## Your goal
Only a number is expected: the count of lines in the listing where "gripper" occurs.
:::
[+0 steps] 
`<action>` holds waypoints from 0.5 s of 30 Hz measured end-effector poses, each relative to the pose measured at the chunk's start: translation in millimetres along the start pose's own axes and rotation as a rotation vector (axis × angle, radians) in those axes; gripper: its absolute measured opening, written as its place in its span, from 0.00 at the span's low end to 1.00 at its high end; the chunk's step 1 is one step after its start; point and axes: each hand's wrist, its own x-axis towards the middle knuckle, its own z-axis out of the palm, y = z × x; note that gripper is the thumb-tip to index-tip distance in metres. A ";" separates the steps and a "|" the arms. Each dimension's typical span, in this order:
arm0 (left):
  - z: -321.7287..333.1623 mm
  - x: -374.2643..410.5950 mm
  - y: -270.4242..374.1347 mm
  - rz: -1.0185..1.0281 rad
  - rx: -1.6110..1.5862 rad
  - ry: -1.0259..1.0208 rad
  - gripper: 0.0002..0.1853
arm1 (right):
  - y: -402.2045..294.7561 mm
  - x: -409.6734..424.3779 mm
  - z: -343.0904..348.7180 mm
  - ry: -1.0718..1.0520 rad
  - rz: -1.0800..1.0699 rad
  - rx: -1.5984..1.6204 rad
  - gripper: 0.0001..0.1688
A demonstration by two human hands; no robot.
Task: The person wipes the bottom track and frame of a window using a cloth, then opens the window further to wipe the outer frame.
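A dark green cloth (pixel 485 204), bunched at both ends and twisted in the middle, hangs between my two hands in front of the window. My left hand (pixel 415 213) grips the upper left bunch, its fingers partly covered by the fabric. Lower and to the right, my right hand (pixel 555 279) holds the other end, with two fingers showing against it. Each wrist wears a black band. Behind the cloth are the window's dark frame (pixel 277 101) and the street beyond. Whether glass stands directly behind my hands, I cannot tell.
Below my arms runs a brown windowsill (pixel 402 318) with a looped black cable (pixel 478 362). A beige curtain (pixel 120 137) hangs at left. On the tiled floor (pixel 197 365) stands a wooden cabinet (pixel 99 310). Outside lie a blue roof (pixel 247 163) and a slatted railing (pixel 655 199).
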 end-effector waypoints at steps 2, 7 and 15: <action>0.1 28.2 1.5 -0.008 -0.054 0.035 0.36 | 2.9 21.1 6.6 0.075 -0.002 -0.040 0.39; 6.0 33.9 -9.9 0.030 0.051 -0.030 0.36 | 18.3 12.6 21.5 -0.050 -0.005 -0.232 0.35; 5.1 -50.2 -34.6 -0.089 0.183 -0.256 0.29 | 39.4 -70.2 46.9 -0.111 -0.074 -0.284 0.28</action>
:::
## Task output
3